今日、会社で彼の顔をまともに見られる気がしない。どう声を掛け、仕事を進めていくのかさえも。
(…このことは、早く忘れるべきだ)
身体を洗った後、蛇口の出る向きを水に切り替えて、頭から水シャワーを被る。少しは冷静になれると思ったが、身体の表面は冷たくなってもまだ身体の芯は熱が燻っていた。浴室から出てバスタオルで身体を拭き、敏感な場所を掠めるタオル地に溜息を零す。
「っ…冷静になれ、これから仕事なんだぞ…」
深呼吸して真新しい下着とシャツに着替える。しかし出勤時間まではまだ余裕があって、二度寝しようにも目が覚めてしまった。ひとまず洗濯が終わるまでは起きていなければならず、桐生は昨夜手のつかなかった小説の執筆に取り掛かることにした。

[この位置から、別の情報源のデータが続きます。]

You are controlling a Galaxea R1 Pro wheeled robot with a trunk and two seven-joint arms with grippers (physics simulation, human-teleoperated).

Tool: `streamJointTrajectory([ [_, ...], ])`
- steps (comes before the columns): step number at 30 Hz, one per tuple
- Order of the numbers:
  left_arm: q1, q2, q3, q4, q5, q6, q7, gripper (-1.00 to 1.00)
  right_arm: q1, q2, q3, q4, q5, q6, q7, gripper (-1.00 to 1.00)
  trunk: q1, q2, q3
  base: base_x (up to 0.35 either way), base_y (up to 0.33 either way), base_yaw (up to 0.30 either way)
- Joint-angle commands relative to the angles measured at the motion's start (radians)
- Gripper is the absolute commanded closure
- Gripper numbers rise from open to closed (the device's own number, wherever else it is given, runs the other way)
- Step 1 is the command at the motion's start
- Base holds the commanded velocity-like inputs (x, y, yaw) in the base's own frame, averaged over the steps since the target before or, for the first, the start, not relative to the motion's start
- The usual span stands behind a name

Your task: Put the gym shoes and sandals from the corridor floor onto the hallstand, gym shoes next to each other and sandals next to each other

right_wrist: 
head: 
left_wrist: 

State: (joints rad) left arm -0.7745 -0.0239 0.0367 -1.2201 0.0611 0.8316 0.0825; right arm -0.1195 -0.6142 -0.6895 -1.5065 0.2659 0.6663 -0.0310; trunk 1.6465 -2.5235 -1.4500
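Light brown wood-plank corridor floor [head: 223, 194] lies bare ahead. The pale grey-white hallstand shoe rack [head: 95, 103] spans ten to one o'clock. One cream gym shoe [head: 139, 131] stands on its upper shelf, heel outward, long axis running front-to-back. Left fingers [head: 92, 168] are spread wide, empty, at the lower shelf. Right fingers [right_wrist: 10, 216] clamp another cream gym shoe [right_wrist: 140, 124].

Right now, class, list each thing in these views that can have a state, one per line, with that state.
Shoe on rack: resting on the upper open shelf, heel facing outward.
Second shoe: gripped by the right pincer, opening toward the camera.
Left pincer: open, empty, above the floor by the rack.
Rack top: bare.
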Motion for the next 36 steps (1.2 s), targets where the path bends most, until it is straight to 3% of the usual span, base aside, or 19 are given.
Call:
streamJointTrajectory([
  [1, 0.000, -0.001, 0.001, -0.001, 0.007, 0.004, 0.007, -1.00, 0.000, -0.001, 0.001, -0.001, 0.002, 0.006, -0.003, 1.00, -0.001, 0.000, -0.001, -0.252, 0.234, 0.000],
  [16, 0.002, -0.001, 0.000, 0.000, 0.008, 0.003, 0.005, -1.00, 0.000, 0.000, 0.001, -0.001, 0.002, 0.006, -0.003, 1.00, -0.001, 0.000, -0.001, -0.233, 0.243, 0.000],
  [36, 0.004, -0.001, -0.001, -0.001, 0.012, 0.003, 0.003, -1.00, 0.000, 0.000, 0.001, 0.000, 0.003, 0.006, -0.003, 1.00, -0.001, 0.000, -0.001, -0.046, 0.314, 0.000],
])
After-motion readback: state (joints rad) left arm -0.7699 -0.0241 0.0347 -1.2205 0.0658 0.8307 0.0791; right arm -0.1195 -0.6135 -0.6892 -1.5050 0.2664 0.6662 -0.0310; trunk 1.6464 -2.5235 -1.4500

登場人物のモデルにした本人からとりあえずの承諾は得たので、続きを書くことにしている。しかし、今後の展開は変わるかも知れない。いっそのこと、あの夢の内容を忘れないうちに書いてしまおうかとも思ったが…何だか彼に悪い気がしてしまう。
少しだけ原稿を進め、簡単な朝食を摂って身支度を整え、スーツに着替える。
洗面台の鏡に映る顔は、昨日よりも少しだけ顔色が良くなっていた。